El médico era experto en la preparación de remedios y preparados, para lo que empleaba diferentes sustancias que la tradición había consagrado por su eficacia, dosificándolas de forma muy precisa. En el Papiro de Berlín, por ejemplo, se menciona en varias ocasiones la leche de la mujer como ingrediente, que, entre otros usos, se empleaba en enemas para enfermedades del ano: “Remedio para un hombre que tiene un mal que presenta un peligro: 5 ro; aceite de moringa: 5 ro; grasa/aceite: 25 ro; sal marina: 1/16; mucilago: 20 ro. Esto será vertido en el ano durante cuatro días.” (la medida ro equivale a 14 mililitros).

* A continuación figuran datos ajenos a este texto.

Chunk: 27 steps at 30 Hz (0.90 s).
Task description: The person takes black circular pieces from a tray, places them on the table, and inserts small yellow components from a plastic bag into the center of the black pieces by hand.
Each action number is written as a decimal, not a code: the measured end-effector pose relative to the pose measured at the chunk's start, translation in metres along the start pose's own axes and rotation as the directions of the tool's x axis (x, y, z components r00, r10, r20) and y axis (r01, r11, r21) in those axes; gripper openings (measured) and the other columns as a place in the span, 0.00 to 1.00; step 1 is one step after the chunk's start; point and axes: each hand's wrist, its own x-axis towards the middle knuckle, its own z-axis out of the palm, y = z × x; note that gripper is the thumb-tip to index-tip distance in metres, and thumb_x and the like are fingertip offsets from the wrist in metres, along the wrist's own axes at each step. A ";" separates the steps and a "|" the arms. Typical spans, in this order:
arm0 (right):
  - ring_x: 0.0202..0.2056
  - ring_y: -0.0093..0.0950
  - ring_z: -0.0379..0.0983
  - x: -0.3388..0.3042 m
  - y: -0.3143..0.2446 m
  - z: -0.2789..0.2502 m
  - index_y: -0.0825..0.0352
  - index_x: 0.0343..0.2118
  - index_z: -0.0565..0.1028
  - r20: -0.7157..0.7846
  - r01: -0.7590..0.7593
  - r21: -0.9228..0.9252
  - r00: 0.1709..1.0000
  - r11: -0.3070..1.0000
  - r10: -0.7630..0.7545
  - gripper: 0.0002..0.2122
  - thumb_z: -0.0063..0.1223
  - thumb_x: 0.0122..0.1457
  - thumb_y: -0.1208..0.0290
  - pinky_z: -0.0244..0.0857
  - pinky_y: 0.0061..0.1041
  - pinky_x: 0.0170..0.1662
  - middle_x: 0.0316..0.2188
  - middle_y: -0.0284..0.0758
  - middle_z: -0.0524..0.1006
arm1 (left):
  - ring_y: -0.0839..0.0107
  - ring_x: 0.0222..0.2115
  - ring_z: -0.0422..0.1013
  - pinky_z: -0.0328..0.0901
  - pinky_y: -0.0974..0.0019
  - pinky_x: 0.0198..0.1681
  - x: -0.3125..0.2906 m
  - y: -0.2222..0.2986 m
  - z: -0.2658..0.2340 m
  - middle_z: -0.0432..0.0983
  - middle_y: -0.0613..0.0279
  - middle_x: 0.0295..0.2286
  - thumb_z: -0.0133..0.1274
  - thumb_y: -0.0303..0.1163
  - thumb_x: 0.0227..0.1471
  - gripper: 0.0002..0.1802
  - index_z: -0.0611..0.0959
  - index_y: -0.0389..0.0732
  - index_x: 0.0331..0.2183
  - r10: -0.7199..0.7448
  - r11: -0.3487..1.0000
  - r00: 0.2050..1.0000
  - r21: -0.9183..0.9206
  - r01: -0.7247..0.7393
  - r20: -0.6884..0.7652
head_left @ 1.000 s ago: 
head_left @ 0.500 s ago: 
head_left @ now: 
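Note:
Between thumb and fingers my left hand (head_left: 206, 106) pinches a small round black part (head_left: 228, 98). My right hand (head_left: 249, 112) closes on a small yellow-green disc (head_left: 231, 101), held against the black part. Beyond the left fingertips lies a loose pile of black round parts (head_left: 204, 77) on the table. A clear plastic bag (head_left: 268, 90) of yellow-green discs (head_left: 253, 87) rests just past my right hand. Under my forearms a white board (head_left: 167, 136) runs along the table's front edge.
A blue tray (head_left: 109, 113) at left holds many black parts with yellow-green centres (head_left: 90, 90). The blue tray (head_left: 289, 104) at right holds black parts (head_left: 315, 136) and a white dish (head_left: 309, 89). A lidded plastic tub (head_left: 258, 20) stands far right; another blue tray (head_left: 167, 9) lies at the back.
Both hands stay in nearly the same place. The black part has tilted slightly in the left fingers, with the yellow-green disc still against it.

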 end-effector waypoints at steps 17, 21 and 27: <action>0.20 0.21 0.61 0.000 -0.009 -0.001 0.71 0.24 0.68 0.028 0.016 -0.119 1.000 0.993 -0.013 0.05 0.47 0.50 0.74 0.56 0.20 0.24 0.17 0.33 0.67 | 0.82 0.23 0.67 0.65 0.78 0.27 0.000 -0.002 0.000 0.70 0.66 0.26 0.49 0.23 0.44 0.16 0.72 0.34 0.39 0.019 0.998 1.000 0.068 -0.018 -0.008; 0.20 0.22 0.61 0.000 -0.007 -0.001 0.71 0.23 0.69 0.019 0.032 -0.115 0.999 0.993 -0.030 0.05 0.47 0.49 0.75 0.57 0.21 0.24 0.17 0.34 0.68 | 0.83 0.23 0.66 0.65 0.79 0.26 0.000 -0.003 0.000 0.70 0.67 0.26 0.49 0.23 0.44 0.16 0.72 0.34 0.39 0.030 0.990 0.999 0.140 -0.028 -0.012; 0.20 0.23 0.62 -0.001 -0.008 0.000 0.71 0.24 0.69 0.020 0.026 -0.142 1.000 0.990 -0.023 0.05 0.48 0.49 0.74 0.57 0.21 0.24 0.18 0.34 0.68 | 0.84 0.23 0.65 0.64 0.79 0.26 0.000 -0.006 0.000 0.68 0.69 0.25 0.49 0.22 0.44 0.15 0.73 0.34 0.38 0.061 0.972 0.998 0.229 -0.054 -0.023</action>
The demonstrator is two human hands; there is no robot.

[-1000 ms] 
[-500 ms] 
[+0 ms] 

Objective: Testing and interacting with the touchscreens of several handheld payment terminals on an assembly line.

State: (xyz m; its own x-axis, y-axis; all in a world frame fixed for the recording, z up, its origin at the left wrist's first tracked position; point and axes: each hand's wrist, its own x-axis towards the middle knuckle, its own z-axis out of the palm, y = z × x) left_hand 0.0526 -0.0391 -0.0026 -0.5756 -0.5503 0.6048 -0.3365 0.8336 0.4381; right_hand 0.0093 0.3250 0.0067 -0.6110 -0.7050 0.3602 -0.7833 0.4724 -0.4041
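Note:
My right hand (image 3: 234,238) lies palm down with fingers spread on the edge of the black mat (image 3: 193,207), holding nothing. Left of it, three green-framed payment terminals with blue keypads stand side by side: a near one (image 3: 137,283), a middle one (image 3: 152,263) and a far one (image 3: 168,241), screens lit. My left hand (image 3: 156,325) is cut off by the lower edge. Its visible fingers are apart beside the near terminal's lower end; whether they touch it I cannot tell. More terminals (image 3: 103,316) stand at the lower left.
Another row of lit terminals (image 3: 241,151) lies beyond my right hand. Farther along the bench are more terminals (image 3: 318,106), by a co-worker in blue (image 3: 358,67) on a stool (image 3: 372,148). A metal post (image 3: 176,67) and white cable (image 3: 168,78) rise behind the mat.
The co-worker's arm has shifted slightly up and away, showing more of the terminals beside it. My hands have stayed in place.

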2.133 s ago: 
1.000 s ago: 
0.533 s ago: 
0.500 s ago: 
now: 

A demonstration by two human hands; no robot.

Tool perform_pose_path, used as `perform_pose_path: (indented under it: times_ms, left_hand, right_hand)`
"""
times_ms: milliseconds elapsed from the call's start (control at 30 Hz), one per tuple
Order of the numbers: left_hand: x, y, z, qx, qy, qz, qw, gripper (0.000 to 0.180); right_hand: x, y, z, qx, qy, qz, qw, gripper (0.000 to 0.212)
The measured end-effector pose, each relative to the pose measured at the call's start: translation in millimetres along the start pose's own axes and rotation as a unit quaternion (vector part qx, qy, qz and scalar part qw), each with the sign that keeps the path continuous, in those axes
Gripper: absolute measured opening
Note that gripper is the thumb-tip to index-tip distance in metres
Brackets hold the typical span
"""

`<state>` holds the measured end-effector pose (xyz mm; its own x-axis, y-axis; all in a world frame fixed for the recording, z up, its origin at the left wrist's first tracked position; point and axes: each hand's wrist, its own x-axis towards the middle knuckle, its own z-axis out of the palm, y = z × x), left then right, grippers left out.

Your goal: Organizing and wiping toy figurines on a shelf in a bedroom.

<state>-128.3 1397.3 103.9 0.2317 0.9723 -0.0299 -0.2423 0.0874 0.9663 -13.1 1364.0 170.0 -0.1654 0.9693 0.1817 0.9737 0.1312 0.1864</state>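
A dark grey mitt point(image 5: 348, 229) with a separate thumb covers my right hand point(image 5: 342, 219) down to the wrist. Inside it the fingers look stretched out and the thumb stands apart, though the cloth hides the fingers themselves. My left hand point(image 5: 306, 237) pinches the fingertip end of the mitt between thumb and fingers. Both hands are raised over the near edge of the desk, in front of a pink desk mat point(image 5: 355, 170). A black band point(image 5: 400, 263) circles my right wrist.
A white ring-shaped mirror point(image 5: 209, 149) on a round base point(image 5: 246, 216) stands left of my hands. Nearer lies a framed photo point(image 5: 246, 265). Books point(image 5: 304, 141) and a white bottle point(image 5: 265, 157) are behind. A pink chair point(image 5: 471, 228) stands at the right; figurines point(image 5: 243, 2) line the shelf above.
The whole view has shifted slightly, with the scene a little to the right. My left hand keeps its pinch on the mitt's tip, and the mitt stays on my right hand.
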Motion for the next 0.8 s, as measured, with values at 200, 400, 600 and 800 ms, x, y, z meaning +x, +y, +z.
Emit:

La vida diaria de los antiguos egipcios y su paisaje propiciaba las afecciones y enfermedades, convirtiendo a los médicos en personajes de gran relevancia social. Los frecuentes abscesos dentales conducían a una muerte segura por infecciones; y aun hoy día, perduran ciertas enfermedades parasitarias como la esquistosomiasis. En las casas de los campesinos, con paredes de adobe, suelo de barro prensado y techo de hojas de palmera, no disponían de aberturas. Ello impedía una buena ventilación, y hacía que sus habitantes inhalasen los humos del hogar, dañándoles los pulmones con la acumulación del hollín. La gran mayoría de los egipcios padecían problemas dentales, la causa principal, era la presencia de sílice en el pan, provocada por su fabricación en molinos de piedra. En muchos trabajos la reiteración de movimientos causaba artrosis degenerativa y hernias lumbares, muy frecuentes en pescadores, barqueros o canteros. Por otro lado, la relación entre hombres y animales domésticos (ovejas, bueyes, vacas, perros) y sus excrementos, hacía que las enfermedades parasitarias fuesen muy frecuentes.
El médico, llamado “sunu”, era quien realizaba las curaciones. Se desconoce la existencia de escuelas dedicadas exclusivamente a la enseñanza de la medicina, lo más probable es que estos conocimientos fuesen transmitidos de padres a hijos, como ocurría casi con en el resto de oficios. Instituciones como la “Casa de la Vida”, generalmente anexa a templos o a palacios, puede que sirvieran como lugar de perfeccionamiento de la medicina. Los personajes que se dedicaron a la práctica de medicina-magia, tuvieron desde las primeras dinastías una organización jerarquizada muy estricta, destacando por su prestigio los que prestaban sus servicios en palacio, encargándose de la buena salud del faraón y de su familia; les seguían en estatus los destinados a las necrópolis reales, las canteras y los que acompañaban a las expediciones militares. Existían especializaciones para cada enfermedad conocida, según Heródoto: “La medicina se distribuye en Egipto de esta manera: cada médico trata una sola enfermedad, no varias.”. Sin embargo, no era nada extraño que un mismo medico se dedicase a dos o más especialidades, sin que existiese relación entre ellas. La magia estaba íntimamente relacionada con la medicina, por lo que la presencia del mago era algo habitual; los sacerdotes del dios Heka y los de la diosa Selkis, por ejemplo, trataban las picaduras de arácnidos, escorpiones y mordeduras de serpientes.
Con los remedios materiales y espirituales que tenían a su alcance, y según cada dolencia, los médicos egipcios manejaban tres posibilidades para su diagnóstico: “Una enfermedad que conozco y trataré”, “una enfermedad que no conozco, pero trataré” y “una enfermedad que no conozco y no trataré”.